A recent analysis reveals that prescription drug prices continue to increase — even for drugs with FDA-approved therapeutic equivalents or biosimilar products. Dr. Nathan Wineinger evaluated the change in prescription drug prices over a 6-year period for the 49 top-selling brand-name medications in the United States. The price of 48 of 49 drugs increased at least once per year from January 2012 through December 2017, with the median cost increase at 76%, or 9.8% compounded annually. Of the 49 drugs, 16 more than doubled in price.

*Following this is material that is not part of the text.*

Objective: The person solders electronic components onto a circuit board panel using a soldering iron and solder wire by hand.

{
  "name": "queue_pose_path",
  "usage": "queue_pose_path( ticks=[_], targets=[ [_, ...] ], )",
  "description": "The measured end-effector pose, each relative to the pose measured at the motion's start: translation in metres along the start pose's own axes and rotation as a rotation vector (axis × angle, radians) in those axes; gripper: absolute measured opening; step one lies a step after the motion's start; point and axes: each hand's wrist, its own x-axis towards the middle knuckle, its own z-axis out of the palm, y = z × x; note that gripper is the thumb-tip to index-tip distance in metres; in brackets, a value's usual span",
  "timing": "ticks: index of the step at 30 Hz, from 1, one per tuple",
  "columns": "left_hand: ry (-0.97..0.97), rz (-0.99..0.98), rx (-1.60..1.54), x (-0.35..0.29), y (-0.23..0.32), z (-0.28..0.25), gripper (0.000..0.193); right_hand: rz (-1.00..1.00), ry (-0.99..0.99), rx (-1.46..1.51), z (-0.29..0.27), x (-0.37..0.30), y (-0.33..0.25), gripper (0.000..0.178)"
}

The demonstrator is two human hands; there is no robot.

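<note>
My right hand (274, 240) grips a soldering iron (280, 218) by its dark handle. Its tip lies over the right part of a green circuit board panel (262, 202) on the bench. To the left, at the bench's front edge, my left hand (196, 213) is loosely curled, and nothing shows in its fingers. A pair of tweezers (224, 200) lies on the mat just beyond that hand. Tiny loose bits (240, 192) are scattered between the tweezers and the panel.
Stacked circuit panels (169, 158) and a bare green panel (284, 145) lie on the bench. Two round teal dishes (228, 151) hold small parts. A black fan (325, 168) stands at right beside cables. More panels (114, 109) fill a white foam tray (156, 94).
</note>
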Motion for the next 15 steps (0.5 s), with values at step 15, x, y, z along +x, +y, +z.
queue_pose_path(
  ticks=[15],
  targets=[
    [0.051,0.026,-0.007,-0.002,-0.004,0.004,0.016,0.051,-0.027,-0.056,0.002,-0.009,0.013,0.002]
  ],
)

For 17 of the 49 drugs, either a therapeutically equivalent generic or a biosimilar drug was either being sold or soon-to-be-launched. The 6-year relative price increase of these 17 drugs (median, 79%) was not statistically different from the 6-year relative price increase of the other 32 drugs (median, 73%). The authors claim that this observation “suggests that prices of brand-name drugs are not largely affected by the presence of generic drugs or perhaps biosimilar products and others that may enter the market in the future.” Of the 17 medications, only Remicade® (infliximab) had FDA-approved biosimilar products commercially available during the collection of the study’s data set — Inflectra® (launched Nov 21, 2016) and Renflexis® (launched July 24, 2017). From 2012 through 2016, Remicade® had an average 9% annual growth in its median total cost but the growth slowed to 5% annual growth in 2017.
The biologic drugs in the analysis included Enbrel® (etanercept), Humira® (adalimumab), Orencia® (abatacept), Simponi® (golimumab), and several insulin products.
The authors remain uncertain if the observations “are not already a function of volume changes or speculation of upcoming volume changes as each drug approaches and surpasses the end of its federally protected exclusivity periods” even though the proportion of generic prescriptions filled has increased, signaling that patients and their providers may prefer generic or biosimilar alternatives.